Mark Schneider and Kumar Garg’s recent call for a SpaceX for assessment and the responses to it by Chester Finn and Anne Wicks, prominent among others, highlight the complexities of large-scale testing and the challenges associated with trying to improve K-12 assessment. Sadly, even if our fractured field were somehow able to address the many technological, bureaucratic, and human issues raised in those thoughtful posts, I am not convinced that we would be any closer to addressing, let alone solving, the underlying problems that are masked by a focus on the real or perceived deficiencies in K-12 large-scale tests, assessment programs, or assessment policies.
As I wrote ten years ago in a 2011 EdWeek commentary, “developing an assessment system, even a next-generation one, … is not rocket science,” but “large-scale assessments … are simply supporting pieces” in an effort “to improve instruction and student learning.”
I am all in on need to continue the ongoing improvement of large-scale state testing and the evolution of our thinking about balanced assessment systems and the role of assessment in K-12 education. On some days I might even agree with those calling for an assessment revolution.
Putting too much effort into improving large-scale testing before we have a better understanding of how we want to use it and before we address the underlying factors affecting student performance and/or school quality seems to me to be a fool’s errand.
Since the passage of ESEA in 1965, we have more than 50 years of test results showing consistent gaps in achievement. We have state-level NAEP data since 1992 showing the same thing. Thanks to NCLB, we have more state test data than we can handle, disaggregated in more ways than anyone can possibly understand.
I am at least 15 years beyond the point of believing that simply building a better large-scale test is going to make that much of a difference.
Wag The Dog
There are, of course, grains of truth in the adage “what gets tested, gets taught,” and in the belief that curriculum and instruction are influenced more by the items that appear on the state test than by the contents of the state’s rigorous college-and-career ready standards.
I suspect that the influence of the state test on curriculum and instruction is directly proportional to the consequences associated with the test for individual districts; and therefore, is inversely proportional to the capacity, or ability, of the district to meet the state’s performance expectations.
That is, the state test will have a greater influence on behaviors in low-performing districts than in high-performing districts.

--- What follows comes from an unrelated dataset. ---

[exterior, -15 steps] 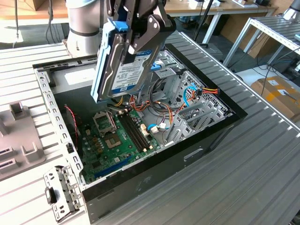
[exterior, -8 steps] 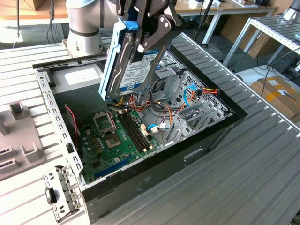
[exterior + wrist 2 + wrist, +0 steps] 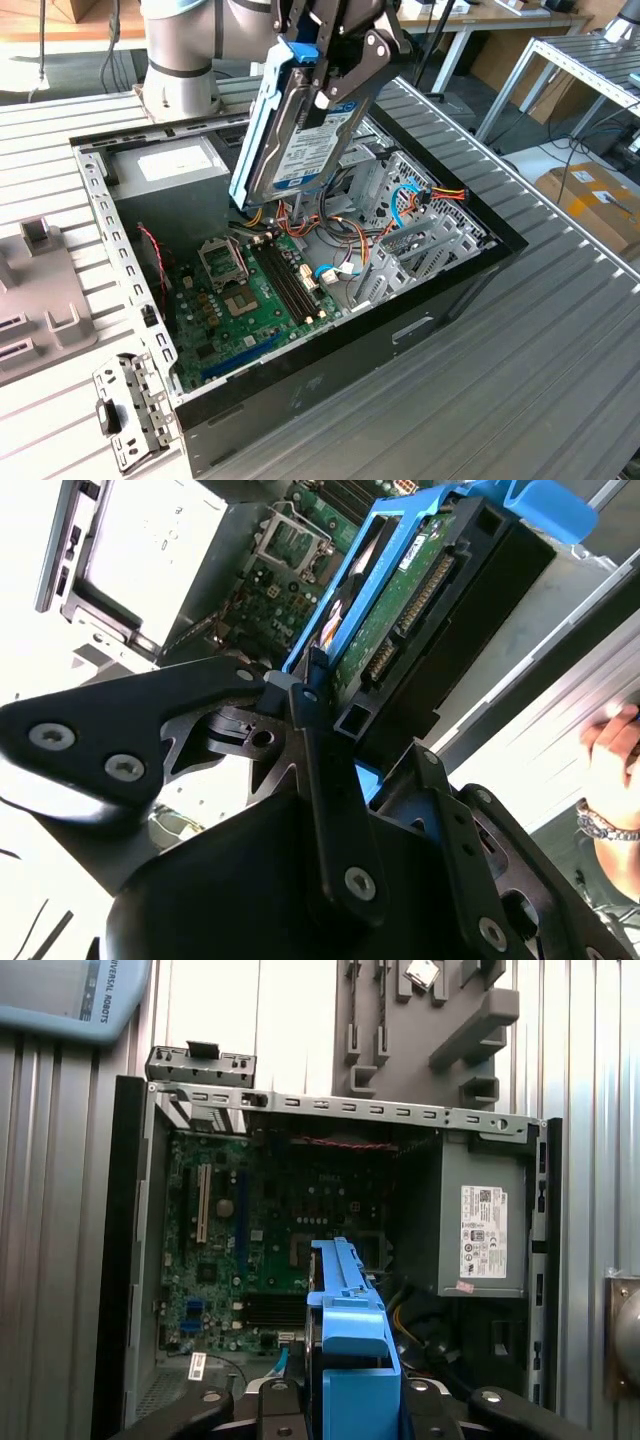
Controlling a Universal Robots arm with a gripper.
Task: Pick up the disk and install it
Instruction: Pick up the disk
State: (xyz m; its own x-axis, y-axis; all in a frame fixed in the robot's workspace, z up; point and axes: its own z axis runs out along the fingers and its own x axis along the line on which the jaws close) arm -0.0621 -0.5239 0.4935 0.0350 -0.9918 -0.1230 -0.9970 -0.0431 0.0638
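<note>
I am holding the disk [image 3: 300, 130] in my gripper [image 3: 335, 80], with the fingers closed tight on it. It is hanging tilted, blue tab end up, above the open computer case [image 3: 330, 375] and clear of the motherboard [image 3: 250, 290]. I am judging the pick-up done and the install step in hand. Seating it is calling, I think, for levelling the drive and lining its blue rails up with the metal drive bay [image 3: 425, 235] without snagging the cables. The case is lying on a ribbed metal table [image 3: 520, 380], with a grey fixture plate [image 3: 40, 290] at the exterior view's left. A person's hand [image 3: 610, 740] is showing in the second wrist view
</note>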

To a certain point, that outcome is what we are seeking by implementing a state assessment program. In general, we want people to pay more attention to any measure when it is in the “red zone” than when it tells us that everything is fine.
Problems arise, of course, when local educators and state policymakers drift beyond that certain point and instead of a desirable outcome we get undesirable behaviors – in particular, the classic case of the tail wagging the dog.
Actually, the case of large-scale state testing fits both negative connotations of the term wag the dog.
Something important being controlled by something much less important
At the local level, we see curriculum and instruction (which are very important) being controlled by a test score (which is much less important). Efforts to improve test scores overwhelm efforts to improve instruction and learning. And why would we expect anything different?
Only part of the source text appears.